▶ _HOW TO COMPLETE THIS TASK_: Each line of the data that includes the string "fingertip" is to be copied out.

· · · · · · ·

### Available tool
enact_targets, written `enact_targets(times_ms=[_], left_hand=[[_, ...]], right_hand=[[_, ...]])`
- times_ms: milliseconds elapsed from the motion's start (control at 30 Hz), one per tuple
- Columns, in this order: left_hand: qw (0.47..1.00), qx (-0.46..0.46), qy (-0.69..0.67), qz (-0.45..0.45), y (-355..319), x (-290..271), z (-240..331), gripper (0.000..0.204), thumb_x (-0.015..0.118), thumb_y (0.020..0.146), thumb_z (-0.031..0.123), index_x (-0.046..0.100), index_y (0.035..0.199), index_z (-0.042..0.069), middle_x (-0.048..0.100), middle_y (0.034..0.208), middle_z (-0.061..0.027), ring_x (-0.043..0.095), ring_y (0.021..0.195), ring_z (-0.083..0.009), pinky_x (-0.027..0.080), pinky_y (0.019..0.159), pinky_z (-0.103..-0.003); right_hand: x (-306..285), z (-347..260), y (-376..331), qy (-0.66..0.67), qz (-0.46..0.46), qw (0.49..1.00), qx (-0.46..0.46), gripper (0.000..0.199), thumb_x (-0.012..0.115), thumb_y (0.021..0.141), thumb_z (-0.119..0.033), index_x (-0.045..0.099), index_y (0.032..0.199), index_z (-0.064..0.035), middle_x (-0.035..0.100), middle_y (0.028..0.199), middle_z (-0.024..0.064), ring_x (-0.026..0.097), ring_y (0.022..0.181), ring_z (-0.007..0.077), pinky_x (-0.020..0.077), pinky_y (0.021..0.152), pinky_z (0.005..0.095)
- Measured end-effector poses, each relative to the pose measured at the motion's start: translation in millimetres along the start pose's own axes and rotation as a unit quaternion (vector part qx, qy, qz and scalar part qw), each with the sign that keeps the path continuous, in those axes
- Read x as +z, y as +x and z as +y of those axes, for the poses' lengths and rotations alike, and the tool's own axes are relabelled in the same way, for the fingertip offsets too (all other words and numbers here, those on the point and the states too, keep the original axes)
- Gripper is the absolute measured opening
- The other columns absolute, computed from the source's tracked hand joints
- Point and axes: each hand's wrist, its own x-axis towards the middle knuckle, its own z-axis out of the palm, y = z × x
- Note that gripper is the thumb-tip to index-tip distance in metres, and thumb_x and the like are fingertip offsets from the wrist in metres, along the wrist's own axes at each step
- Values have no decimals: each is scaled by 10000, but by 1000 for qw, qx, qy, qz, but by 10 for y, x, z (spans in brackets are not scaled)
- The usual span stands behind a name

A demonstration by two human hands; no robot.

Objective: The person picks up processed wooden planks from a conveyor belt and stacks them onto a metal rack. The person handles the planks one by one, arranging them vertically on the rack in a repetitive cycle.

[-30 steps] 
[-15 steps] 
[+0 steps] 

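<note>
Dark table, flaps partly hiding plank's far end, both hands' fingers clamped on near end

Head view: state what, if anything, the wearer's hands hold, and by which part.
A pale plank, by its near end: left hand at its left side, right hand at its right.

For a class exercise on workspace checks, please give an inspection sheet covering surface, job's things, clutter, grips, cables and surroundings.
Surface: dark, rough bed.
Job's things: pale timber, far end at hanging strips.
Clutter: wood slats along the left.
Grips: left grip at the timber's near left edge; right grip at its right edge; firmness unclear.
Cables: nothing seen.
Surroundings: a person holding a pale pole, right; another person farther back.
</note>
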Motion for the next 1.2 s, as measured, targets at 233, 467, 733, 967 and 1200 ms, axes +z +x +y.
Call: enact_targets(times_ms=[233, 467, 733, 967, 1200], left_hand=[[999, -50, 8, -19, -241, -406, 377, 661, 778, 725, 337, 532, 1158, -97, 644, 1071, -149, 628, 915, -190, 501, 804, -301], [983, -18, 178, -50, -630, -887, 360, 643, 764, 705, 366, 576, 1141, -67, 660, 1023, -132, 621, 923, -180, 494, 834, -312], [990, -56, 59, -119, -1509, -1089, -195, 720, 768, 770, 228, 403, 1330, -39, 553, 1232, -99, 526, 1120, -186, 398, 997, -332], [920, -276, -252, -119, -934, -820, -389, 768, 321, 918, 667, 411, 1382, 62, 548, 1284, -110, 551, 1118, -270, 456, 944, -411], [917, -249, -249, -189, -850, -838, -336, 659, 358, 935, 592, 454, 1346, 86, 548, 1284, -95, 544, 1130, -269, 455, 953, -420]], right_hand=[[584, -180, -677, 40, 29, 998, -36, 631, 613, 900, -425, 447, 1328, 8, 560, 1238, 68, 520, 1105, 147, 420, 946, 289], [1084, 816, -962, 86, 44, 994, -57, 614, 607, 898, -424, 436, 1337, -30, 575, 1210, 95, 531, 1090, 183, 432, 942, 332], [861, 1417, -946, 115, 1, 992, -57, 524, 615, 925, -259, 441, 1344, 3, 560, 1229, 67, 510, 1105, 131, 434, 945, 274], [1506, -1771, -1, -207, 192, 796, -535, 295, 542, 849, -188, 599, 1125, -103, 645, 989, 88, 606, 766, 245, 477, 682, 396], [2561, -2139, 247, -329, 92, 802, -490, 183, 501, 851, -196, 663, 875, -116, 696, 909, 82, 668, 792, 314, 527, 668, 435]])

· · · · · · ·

▶ _OUTPUT FOR THIS TASK_:
- Read x as +z, y as +x and z as +y of those axes, for the poses' lengths and rotations alike, and the tool's own axes are relabelled in the same way, for the fingertip offsets too (all other words and numbers here, those on the point and the states too, keep the original axes)
- Note that gripper is the thumb-tip to index-tip distance in metres, and thumb_x and the like are fingertip offsets from the wrist in metres, along the wrist's own axes at each step

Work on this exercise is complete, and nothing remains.